APD Chief Williams retiresPublished 12:00am Wednesday, November 27, 2013
A group of his friends, family members, co-workers and fellow Rotarians gathered Tuesday at the training center named in his honor to wish Andalusia Police Chief Wilbur Williams a happy retirement.
Williams has been the local chief for 13 years.
Andalusia Mayor Earl Johnson, who hired Williams in his first administration, said the city’s nationwide search for a chief yielded a number of highly qualified candidates.
“The council and I personally interviewed 12 people,” Johnson recalled. “He was the last one. When Chief came in and gave a presentation about his career. Well, as soon as he walked out the door, it was all over.”
Johnson said it was clear to all of the council members at that time that Williams was the best candidate.
“He’s done a tremendous job,” Johnson said.
“I never dreamed we could have a facility of this quality for law enforcement training here in Andalusia, and the people of Andalusia will be forever grateful for the leadership he provided.”
Rep. Mike Jones, who also serves as municipal judge, was on the council when Williams was hired.
“In many ways, I am sad to see this day come,” Jones said. “He has backed me up more times than I can count, and I appreciate all he has done.”
During his tenure as chief in Andalusia, Williams served as president of the Alabama Association of Police Chiefs. He followed former Sylacauga Chief Louis Zook, current of the attorney general’s office, as president.
Zook said Williams’ retirement leaves “big shoes to fill, in Andalusia and in the law enforcement profession as well. He’s done a fine job.”

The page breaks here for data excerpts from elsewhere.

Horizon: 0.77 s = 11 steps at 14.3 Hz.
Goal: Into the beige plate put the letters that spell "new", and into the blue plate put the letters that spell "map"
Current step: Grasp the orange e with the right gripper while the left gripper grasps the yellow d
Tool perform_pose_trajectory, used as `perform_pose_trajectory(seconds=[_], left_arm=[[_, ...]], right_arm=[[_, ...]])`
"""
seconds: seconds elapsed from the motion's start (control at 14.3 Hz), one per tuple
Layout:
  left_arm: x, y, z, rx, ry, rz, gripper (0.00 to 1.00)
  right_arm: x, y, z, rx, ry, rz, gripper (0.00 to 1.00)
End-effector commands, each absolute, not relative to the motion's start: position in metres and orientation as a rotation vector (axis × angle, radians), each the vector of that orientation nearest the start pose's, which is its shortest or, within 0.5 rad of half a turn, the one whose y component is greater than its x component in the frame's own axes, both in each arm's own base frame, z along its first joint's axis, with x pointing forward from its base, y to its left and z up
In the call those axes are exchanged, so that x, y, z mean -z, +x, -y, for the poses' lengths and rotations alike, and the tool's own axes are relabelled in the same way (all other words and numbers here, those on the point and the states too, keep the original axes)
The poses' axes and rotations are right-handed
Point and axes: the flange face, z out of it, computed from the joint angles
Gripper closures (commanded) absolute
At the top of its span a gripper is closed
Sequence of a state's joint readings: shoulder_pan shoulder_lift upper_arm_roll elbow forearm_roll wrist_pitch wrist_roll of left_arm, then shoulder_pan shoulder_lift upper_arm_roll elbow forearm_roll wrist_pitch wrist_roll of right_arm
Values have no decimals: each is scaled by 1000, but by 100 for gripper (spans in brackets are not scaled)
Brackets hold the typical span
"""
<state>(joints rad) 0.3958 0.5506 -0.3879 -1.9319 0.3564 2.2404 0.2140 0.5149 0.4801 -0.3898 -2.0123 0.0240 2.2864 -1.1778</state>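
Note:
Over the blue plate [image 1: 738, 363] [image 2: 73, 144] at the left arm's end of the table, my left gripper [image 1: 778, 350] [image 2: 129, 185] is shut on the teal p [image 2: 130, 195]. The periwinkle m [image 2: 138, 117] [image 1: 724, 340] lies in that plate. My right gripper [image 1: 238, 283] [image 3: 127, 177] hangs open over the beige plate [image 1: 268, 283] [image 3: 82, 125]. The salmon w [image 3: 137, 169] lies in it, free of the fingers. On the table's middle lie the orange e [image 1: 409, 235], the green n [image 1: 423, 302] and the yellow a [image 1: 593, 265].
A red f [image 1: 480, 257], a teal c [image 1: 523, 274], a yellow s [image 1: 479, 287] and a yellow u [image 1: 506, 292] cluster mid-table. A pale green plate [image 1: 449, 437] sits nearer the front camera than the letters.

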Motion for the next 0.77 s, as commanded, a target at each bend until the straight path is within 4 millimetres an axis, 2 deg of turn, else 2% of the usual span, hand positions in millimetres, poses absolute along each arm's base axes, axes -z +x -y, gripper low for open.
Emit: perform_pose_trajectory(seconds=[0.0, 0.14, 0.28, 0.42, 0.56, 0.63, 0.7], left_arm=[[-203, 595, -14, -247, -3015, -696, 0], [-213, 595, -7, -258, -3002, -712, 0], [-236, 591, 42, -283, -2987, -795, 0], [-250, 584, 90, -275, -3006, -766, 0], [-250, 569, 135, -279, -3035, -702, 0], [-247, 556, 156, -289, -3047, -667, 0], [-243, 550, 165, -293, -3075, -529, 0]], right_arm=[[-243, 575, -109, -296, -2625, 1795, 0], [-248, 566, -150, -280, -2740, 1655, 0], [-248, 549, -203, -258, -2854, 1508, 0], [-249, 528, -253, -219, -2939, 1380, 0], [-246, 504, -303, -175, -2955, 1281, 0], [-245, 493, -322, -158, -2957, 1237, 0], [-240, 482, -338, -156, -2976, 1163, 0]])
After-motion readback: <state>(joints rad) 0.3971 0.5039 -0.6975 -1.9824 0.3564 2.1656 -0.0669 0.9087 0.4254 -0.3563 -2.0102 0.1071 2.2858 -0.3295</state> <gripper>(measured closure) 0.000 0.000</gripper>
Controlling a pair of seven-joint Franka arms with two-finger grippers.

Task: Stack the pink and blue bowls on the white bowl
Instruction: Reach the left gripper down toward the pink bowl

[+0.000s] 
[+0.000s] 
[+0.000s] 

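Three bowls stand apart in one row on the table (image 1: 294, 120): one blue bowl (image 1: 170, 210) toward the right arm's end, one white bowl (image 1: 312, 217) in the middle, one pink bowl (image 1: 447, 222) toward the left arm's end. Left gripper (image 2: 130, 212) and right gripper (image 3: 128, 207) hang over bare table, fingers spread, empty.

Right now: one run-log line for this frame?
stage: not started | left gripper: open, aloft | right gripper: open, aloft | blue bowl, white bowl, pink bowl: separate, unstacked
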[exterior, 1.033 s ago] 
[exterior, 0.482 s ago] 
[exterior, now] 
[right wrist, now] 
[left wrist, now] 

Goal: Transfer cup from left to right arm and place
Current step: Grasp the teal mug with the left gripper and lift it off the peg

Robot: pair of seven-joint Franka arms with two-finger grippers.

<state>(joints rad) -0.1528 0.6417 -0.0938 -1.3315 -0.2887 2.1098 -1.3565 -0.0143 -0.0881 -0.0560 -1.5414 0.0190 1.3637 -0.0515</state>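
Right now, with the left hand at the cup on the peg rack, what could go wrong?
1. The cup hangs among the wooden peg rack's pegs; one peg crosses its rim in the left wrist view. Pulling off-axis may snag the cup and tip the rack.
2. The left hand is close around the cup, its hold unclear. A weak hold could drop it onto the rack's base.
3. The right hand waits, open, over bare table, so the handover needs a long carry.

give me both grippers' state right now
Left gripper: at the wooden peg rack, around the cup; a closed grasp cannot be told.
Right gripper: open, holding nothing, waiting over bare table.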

Matt Mancil of the Alabama Criminal Justice Information Center and formerly of the APD praised Williams for encouraging all officers to further their educations, and said it was that encouragement that pushed him forward in his career.
In his 13 years as chief, Williams managed budgets totaling more than $25 million, and successfully obtained grant funding to improve his department’s equipment.
In 2003, under his leadership, the APD was one of 41 departments in the nation to receive funding to fight the meth epidemic. The local department’s share was more than $220,000.
In 2005, he secured $235,000 in federal funding to upgrade the department’s technology.
He also led the effort to secure grant and low-interest loan funds for the construction of a local law enforcement training facility and shooting range. It is an accomplishment of which he is very proud.
“Since the facility opened, we have recorded more than 16,000 hours of high quality training here,” he said.
Williams, who worked in education after retiring from the Mobile Police Department where he spent most of his career investigating homicides, said he has always believed a department should have the
best trained officers possible.
“Our citizens deserve the very best protection we can provide to them,” he said.
Williams said he has always demanded his officers give 110 percent, and he left them with a challenge.
“I hope you will continue the efforts of United Fund, Christmas angels and Relay for Life,” he said, adding that the APD was the agency that raised the most money for Relay in recent years.
“For you to be supported and accepted, you better support the community.”
He also reminded them that regardless of who they work for in the future, their allegiance should be to the oaths they took to become officers, and to the citizens who pay their salaries.